The assassinations of Fortuyn and Lindh appear to be isolated incidents, but the killing of Marco Biagi, a legal adviser to Italy’s labor ministry, showed that Europe is not beyond deliberate politically motivated violence. Before his death, Biagi, who was helping introduce labor reforms, pleaded to no avail to have his police protection restored.
He was shot dead last year by a group claiming to be an offshoot of the left-wing revolutionary Red Brigades, which had also been blamed for the assassination of another top Italian labor ministry adviser in 1999. While the nationalist and separatist violence that tore apart Ireland, Spain, Greece and Italy over the past few decades has been largely quelled, it has left behind a lingering political hostility that Europe has yet to fully settle.
What affect these waves of violence will have on the security of Europe’s politicians remains to be seen. But the shocking assassination of Sweden’s Foreign Minister has not changed the lifestyle of her Hungarian counterpart. Hungary’s Foreign Minster László Kovács, who attended the Lindh funeral, uses security protection when acting in governmental duties, but remains unguarded during his personal time, says Foreign Ministry spokesman Tamás Tóth.
While Hungary has been relatively free from political violence since the 1956 revolution, some ripples have been felt as of late. The beating of the Károly Szász, the president of the Hungarian Financial Supervisory Authority (PSZAF) last June for apparent political reasons, should be a reminder to Hungary that it is not an exception to the rule.

Foreign Minister László Kovács’ security habits have not changed since the Lindh murder

 

Most Swedish political analysts have said they expect security to continue to be tightened for politicians over the next few months, but just like the Palme case, business will return to normal.
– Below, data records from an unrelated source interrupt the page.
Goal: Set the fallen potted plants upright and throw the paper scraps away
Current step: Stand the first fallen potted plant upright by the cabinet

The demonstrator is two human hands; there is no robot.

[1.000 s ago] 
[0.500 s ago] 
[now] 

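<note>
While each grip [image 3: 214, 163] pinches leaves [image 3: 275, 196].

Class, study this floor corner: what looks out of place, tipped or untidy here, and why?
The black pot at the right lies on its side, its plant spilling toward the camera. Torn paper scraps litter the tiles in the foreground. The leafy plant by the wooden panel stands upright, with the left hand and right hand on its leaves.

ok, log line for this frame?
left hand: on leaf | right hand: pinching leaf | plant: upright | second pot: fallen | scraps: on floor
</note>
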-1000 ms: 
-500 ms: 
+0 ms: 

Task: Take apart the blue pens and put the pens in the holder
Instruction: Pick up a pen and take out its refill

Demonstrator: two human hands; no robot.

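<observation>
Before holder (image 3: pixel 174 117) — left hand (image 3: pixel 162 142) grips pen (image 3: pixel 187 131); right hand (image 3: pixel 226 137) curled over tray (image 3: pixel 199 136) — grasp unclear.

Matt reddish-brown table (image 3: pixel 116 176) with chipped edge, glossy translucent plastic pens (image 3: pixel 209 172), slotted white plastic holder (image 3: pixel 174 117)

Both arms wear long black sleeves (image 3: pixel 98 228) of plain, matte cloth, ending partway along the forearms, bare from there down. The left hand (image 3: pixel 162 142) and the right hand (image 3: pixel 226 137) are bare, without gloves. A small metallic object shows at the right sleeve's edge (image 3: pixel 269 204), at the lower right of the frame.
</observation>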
Dramatic changes were predicted in Dutch politics as well, but little has since changed. Ultimately, Europe’s politicians will have to struggle with the values of accessibly and openness versus their own personal protection and safety.
“In this age of media democracy, television images are so dominant and pictures can be more influential than words, creating strong emotions towards politicians,” says Bozóki, “It is probably a good thing to have some sort of protection, even if it makes the political class more alienated and separated to the rest of society.”

Politically motivated assassinations in Europe
Aside from Anna Lindh and Pim Fortuyn, political assassinations are nothing new to Europe; going as far back as ancient Greece and Rome, from Agamemnon to Julius Caesar. Anarchist-inspired assassinations during the turn of the 19th century led to the deaths of French President Marie François Sadi Carnot and Humbert I, the King of Italy. The most dramatic assassination was the shooting of Austria’s Archduke Franz Ferdinand in June 1914 by a Serb nationalist, which triggered World War I. Other European leaders to be murdered include Ireland’s Michael Collins in 1922 and Spain’s Prime Minister Luis Carrero Blanco in 1973.